林丹青對突然找來的裴雲暎面露驚訝:「陸妹妹?今日午後一過就回西街了。」
「說有幾部醫籍留在醫館,回去取了明日一早就回。」
裴雲暎蹙眉。
林丹青望著他:「怎麼了,裴殿帥,你找陸妹妹有要緊事?」
裴雲暎問:「陸曈今日可有什麼地方不對勁?」
林丹青想了想:「沒有啊,和尋常一樣。昨夜出事,還好她沒受什麼影響,下午走前還將地掃了。
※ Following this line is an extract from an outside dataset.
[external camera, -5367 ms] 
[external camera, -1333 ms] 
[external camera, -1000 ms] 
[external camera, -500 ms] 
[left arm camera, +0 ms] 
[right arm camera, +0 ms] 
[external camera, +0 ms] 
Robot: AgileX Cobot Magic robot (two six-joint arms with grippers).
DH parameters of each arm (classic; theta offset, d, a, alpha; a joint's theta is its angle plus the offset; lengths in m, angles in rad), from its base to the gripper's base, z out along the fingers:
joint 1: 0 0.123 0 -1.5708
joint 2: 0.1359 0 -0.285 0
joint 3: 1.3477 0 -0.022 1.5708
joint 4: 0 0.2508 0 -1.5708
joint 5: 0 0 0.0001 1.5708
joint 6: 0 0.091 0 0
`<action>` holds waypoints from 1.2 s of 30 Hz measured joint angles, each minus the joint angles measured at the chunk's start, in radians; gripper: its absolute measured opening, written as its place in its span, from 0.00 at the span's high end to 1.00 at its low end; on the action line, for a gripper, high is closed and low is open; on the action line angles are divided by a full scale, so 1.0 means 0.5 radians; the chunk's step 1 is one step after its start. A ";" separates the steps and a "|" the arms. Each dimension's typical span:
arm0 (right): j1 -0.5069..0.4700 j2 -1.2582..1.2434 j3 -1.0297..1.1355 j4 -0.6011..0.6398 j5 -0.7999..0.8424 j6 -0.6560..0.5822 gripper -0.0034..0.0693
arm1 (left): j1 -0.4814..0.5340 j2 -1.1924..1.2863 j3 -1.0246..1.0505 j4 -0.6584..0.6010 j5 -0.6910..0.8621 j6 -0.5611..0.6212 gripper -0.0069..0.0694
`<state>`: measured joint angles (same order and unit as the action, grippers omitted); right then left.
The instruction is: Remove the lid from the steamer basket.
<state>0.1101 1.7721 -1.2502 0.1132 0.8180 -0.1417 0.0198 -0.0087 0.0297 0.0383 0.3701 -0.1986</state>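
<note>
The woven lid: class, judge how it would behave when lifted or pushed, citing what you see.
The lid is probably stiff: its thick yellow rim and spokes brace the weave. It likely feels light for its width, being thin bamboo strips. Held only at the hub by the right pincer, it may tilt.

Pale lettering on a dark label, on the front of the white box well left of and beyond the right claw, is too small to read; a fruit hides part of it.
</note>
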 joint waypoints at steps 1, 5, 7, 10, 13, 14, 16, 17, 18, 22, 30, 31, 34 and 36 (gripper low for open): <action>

」
裴雲暎眉眼冷峻,站在原地一時沒有說話。
不知為何,他心底總覺不對勁。
從宮中出來去醫官院前,蕭逐風嘲笑他:「這麼著急去道喜?」
戚玉台死了,死在戚清手中,因果追隨,大仇得報,是件喜事。任何一個知情人都會認為,此刻的陸曈應當是歡喜萬分。
但裴雲暎直覺不妥。
在宮裡時,他老是想起昨夜長樂池邊看見陸曈的那一幕。
她站在煙火下,嘴角噙著微笑。
平靜的,如釋重負的微笑,卻讓人忽地生出一種恐慌。
她要走了,要離開了。
耳邊傳來林丹青的聲音:「裴殿帥?」
裴雲暎回過神,對她道:「如果陸曈回來,記得立刻告知殿帥府。」
林丹青不解,仍點了點頭。
裴雲暎飛快轉身,翻身上馬,朝著西街方向揚鞭而去。
……
朱門大戶前,燈籠搖搖晃晃。
陸曈在太師府門前停下腳步。
秋寒料峭,太師府門前不似從前熱鬧,霜色冷清清鋪一地。有隱隱哭泣聲從府邸深處傳來,若有若無,在冷寂黑夜裡鋪出一層淒涼的悚然。
陸曈抬眸,望向緊閉的朱色大門,唇角微微揚起。
戚玉台死了。
儺儀大禮,眾目睽睽,漫天煙火,天子腳下,他死得轟轟烈烈,似只被囚禁在籠中的飛鳥,避無可避,逃無可逃,最後在父親劍下化為一攤肉泥。
真好。
他早該死了。
也不枉她這些日子一片苦心。
千方百計進入醫官院,接近金顯榮、誘崔岷上鉤,她一步一步,總算走到戚玉台身邊。
「池塘春草夢」誘戚玉台激發藥癮,從此太師府中燃燒的「靈犀香」徹底對他失效。從豐樂樓大火伊始,戚玉台的藥癮就似被開了閘洪水,覆水難收。